Monday, October 8, 2012

Olga the orang-utan




So off I went again for my fourth visit to the Kinabatangan River basin and I am certainly not complaining! Each time is different and the unknown and unpredictable appearances of the animals can make it sometimes quite boring and then other times really exciting and exhilarating.Tanya and I  were the only people with our guide and we were walking through the jungle towards the oxbow lake when suddenly Rosdi (our guide) starting pointing frantically and there on the ground eating wild ginger was an adult female orang utan. She looked at us and then started to climb up the tree where we spent the next 30 minutes or so together - us staring and trying to take photographs and Olga (any other ideas for a name?) looking at us and trying to persuade us to go away by throwing leaves and branches at us. Then she tried the urinating and defecating on us and then finally she gave up and stared and we stared back admiring her beauty. It was the longest and most intimate experience I have had yet with a wild orang-utan and will certainly stay in my memory forever. Please forgive us Olga for our intrusion of your morning and I know that there are some humans that might do you harm but we were only being nosey!

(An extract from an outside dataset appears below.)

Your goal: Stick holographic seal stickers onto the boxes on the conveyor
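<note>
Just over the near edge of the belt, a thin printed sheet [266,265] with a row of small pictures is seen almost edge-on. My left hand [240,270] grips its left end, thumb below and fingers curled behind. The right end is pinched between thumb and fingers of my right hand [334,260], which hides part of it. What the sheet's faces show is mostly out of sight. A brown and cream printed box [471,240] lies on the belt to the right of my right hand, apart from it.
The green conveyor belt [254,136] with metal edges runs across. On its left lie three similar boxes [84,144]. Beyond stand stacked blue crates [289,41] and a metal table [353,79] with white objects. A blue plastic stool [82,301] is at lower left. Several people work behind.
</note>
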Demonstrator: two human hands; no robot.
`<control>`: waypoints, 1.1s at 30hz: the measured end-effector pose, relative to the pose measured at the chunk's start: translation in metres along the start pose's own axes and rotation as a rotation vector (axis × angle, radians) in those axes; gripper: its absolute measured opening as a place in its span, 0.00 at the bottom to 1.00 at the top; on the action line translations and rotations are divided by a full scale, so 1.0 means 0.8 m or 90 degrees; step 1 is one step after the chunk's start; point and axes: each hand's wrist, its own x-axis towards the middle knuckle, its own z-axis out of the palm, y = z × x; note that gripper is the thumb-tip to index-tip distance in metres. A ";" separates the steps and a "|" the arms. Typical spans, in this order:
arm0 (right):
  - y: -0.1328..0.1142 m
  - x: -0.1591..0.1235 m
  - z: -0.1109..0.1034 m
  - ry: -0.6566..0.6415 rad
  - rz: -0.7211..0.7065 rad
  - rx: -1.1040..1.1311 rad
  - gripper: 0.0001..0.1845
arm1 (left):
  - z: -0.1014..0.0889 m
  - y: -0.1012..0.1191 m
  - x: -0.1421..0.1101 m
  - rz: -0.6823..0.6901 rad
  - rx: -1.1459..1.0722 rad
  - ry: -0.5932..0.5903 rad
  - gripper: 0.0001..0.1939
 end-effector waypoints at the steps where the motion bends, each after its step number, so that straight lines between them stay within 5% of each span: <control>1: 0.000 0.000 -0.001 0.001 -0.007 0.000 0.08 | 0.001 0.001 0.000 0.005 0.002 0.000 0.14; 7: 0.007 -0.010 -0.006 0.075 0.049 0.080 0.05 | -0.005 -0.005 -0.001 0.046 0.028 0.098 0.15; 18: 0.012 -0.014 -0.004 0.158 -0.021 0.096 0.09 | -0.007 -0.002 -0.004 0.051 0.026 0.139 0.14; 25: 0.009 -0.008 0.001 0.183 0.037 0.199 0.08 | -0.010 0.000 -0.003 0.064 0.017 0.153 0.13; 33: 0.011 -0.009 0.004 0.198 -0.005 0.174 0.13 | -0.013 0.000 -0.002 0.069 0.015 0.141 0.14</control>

 As Tanya said the lovely thing about the experience was how excited our guide was too. Rosdi is a Sungai {river} person who has lived in this area all his life and he told us about how he spent three years on  a research proect a few years ago to follow individual orang-utans through the forest and take notes on their behaviour and habits. They became his friends after they realised that he meant no harm and he continues to be in awe of their intelligence. He told us that the orang utans use plants and herbs for medicinal use and that the wild ginger that Olga was eating would have been to help an aching limb.
The very conspicuous photographers
Katha and Tanya at the top of Mount Kinabalu

  Tanya will be leaving Sabah on Thursday on her way to KL via Singapore. She and Katha climbed to the top of Mount Kinabalu but were surrounded by clouds and couldn't see anything. They suffered  the next day or two but Tanya says her memory is fading already about the pain they went through! I will miss her when she leaves but it won't be too long until we meet up again in France.